Assisting Bishop in Residence
The Rt. Rev. Maria Griselda Delgado del Carpio
Born to a respected patent lawyer and a loving homemaker in 1955 in La Paz, Bolivia, Maria Griselda Delgado del Carpio was educated at the Instituto Americano’s Methodist High School. She next attended the Universidad Mayor de San Andres in La Paz, graduating in 1981 with a degree in sociology. In 1982, Ms. Delgado moved to Cuba to enter the Evangelical Seminary of Theology in Matanzas, Cuba.
Griselda remained in Cuba and was ordained as a deacon in 1986. Shortly thereafter, she arrived at Itabo, Cuba, a small town with little acquaintance of Jesus Christ, to serve at a church property, with crumbling walls and no roof, known as Santa Maria Virgen. Working from a small house across the street, Deacon Griselda began introducing the townspeople to the love and hope of Christ. In 1991, Bishop Emilio Hernandez ordained Deacon Griselda as an Episcopal priest in a ceremony of ordinations that included three other women, the first four women priests of the Episcopal Church of Cuba. She continued at Santa Maria Virgen as Rectora for the next 20 years, inspiring the congregation of Santa Maria Virgen to work together to build their town temple back proud and strong, to build a self-sustaining community system of agro-ecological farms on and around the church, and to build their relationships with each other and with God.

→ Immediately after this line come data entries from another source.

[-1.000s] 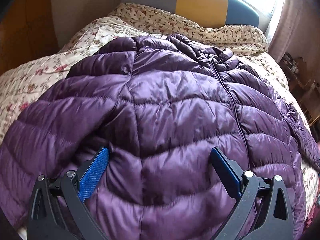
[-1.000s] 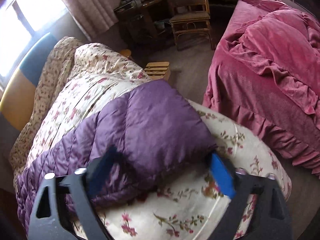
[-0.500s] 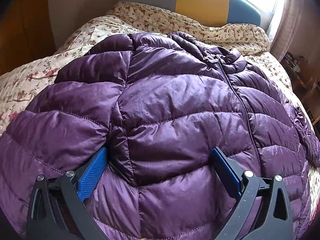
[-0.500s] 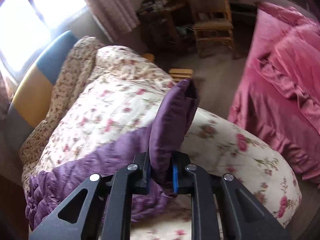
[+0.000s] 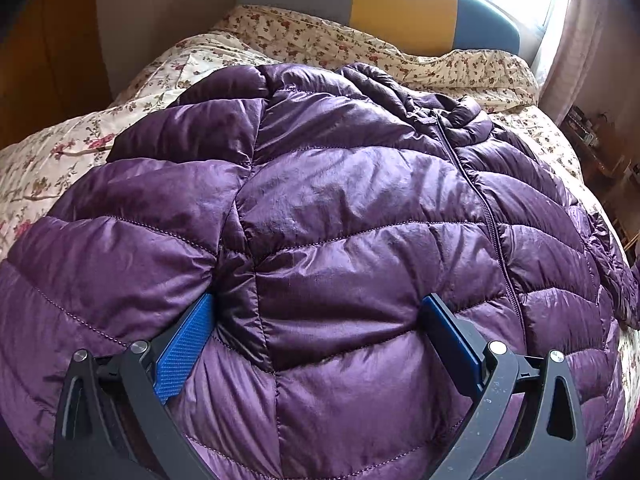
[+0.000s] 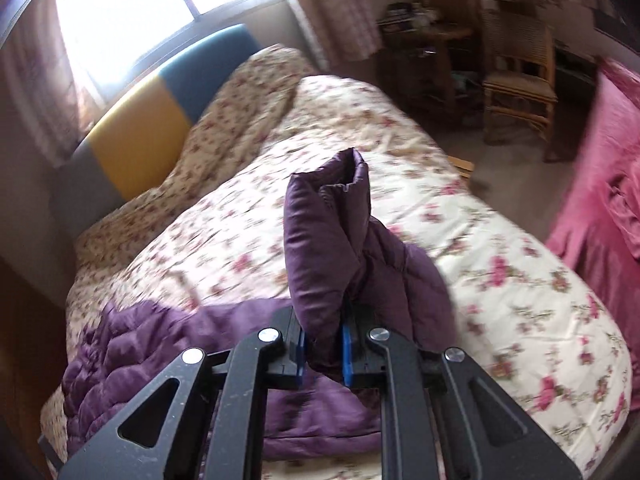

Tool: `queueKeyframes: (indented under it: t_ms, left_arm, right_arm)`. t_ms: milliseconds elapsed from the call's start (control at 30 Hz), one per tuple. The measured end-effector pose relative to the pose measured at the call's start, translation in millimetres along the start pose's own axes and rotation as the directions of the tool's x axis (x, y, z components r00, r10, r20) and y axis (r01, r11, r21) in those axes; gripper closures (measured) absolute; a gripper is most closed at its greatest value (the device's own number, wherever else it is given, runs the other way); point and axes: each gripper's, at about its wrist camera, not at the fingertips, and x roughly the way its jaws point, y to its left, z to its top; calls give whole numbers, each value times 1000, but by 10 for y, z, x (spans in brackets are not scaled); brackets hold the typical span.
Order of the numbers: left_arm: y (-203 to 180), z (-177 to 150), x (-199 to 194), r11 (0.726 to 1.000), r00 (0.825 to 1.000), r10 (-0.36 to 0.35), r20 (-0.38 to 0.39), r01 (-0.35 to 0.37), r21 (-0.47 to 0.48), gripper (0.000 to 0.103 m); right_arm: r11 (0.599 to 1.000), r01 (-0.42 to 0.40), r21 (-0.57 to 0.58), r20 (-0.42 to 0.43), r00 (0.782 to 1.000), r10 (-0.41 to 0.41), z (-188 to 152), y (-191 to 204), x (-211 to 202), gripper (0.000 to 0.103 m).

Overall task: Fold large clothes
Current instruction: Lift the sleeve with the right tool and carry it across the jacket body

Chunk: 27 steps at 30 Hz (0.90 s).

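Purple puffer jacket (image 5: 340,240): shiny nylon shell, quilted in wavy horizontal channels, puffy between stitch lines, fine wrinkles catching window light. Zip (image 5: 484,208) runs down the front, closed, up to a crumpled collar (image 5: 464,116) toward the headboard end of the bed. Jacket lies front-up across the bed, covering most of the near part; cream floral bedspread (image 5: 48,160), soft quilted cotton w/ pink-red flowers, shows along the left edge and beyond the collar. Headboard (image 5: 400,4) is padded, in grey, yellow and blue panels. Left gripper (image 5: 320,320): black plastic arms w/ metal rivets, blue textured pads (image 5: 186,348), jaws wide, pressed down into the jacket body w/ a puffy panel bulging between them, not pinched. Right gripper (image 6: 324,344): jaws nearly together and closing, clamped on the sleeve (image 6: 328,240); the sleeve end is bunched into a thick upright roll, cuff opening at top, matte-looking and smoother than the body, lifted off the bedspread near the bed's right edge. Rest of the sleeve trails down to the jacket (image 6: 140,340) at the near left corner in that view, bg motion-blurred. Past the bed's right edge: pink ruffled cover (image 6: 600,200), wicker chair (image 6: 520,80), curtains by a bright window.
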Motion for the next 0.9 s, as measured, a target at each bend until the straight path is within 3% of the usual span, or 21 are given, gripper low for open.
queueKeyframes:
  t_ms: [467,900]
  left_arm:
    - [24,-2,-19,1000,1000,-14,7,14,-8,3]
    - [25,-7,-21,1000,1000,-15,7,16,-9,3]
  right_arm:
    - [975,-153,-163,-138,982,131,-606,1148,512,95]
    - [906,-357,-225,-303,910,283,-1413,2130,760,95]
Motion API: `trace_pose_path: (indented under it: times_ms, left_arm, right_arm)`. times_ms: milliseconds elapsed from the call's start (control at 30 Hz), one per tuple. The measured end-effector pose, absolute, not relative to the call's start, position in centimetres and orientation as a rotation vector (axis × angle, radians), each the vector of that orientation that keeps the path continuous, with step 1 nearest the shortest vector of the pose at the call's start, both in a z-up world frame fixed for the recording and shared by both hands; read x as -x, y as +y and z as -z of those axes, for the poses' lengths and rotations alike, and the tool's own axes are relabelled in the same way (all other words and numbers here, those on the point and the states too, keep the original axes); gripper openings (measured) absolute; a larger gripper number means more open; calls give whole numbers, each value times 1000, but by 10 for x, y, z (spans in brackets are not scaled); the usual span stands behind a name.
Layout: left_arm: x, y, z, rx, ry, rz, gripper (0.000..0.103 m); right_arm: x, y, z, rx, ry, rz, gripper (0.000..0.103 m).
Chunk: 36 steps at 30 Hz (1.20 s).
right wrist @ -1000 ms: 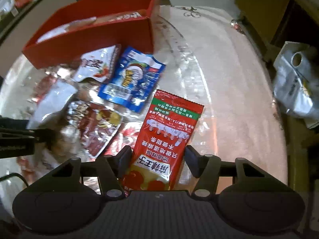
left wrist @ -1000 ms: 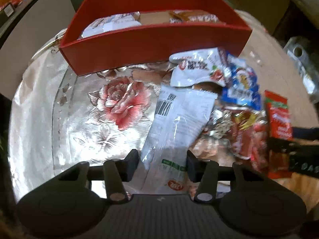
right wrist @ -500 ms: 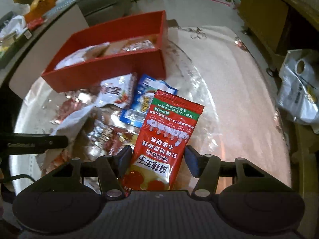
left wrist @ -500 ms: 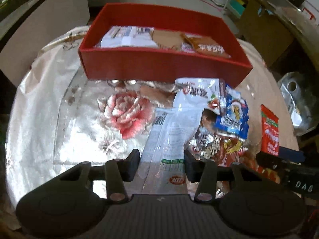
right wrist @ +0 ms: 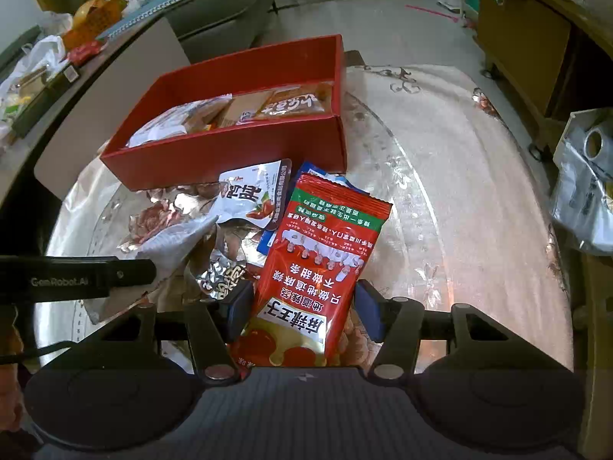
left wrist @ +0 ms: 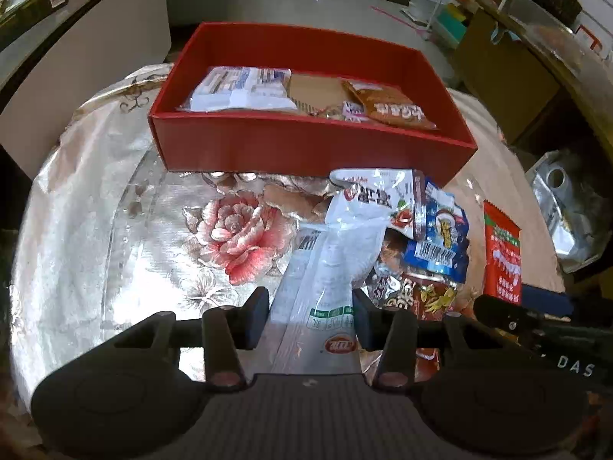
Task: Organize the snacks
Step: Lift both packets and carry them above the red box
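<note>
Tablecloth (left wrist: 95, 199): glossy silver-white fabric, crinkled, with a woven pink rose (left wrist: 239, 235) left of centre.

Left gripper (left wrist: 311, 312): black jaws pinched on the lower end of a long white pouch (left wrist: 325, 268), thin crinkly plastic film with a barcode and a small red logo. Jaws have just been closing, the pouch between them all the while; they now press its edges. The pouch's far end lies on the snack pile.

Box (left wrist: 306, 149): rectangular red cardboard, low matte walls, open top, at the far side of the table. Contents left to right: a flat white-and-blue wrapped pack (left wrist: 241, 88), a plain brown card piece (left wrist: 314, 90), a brown foil packet (left wrist: 390, 109). Smaller items between these are too small to tell.

Pile in front of the box's right half: white packet with red print (left wrist: 367, 199), blue packet with barcode (left wrist: 440, 241), a crumpled foil packet (left wrist: 417, 291) in silver and red-brown.

Right gripper (right wrist: 304, 308): jaws clamped on the lower part of a red sachet (right wrist: 325, 264), smooth glossy film, serrated top edge, green band, white characters. The sachet stands up off the table, leaning over the pile.

Versus a second ago: both views now sit higher, the box interior shows more fully, and the red sachet is lifted off the cloth. The white pouch has narrowed between the left jaws.
</note>
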<state>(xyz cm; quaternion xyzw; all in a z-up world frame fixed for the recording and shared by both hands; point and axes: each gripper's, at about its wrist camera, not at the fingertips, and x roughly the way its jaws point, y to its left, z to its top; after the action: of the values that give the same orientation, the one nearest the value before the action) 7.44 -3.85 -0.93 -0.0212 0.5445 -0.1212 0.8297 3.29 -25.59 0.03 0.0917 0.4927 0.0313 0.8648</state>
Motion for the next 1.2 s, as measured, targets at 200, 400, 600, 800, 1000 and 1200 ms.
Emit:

In September 2009, the Cuban church, for the second time, failed to elect a bishop coadjutor. After 13 inconclusive ballots were cast, the choice of a coadjutor fell to the Metropolitan Council of Cuba (Bishops from USA, Canada and West Indies), which Council has governed the Cuban church in matters of faith and order since its 1967 post-Revolution separation and autonomy from the U.S.-based Episcopal Church. On February 7, 2010, The Rt. Rev. Griselda Delgado Del Carpio was consecrated as bishop coadjutor for the Diocese of Cuba and was installed later that year on November 28 as diocesan bishop of the Episcopal Church of Cuba at Holy Trinity Cathedral in Havana. She became the first woman to serve in that role as diocesan bishop of Cuba.
At the time of her ordination as bishop, the Cuban church included about 40 congregations and some 7,000 Episcopalians. “La Obispa,” as she is affectionately known, is the proud mother of three now-grown children: Griselda Edith, Lautaro, and Marcela Beatriz. She is married to Cuban-born Gerardo Logildes Coroas, a building contractor, who was recently ordained as an Episcopal priest and now serves not only as priest at the Bishop’s former parish in Itabo but also as Project Supervisor of Camp Blankingship near Santa Clara, Cuba.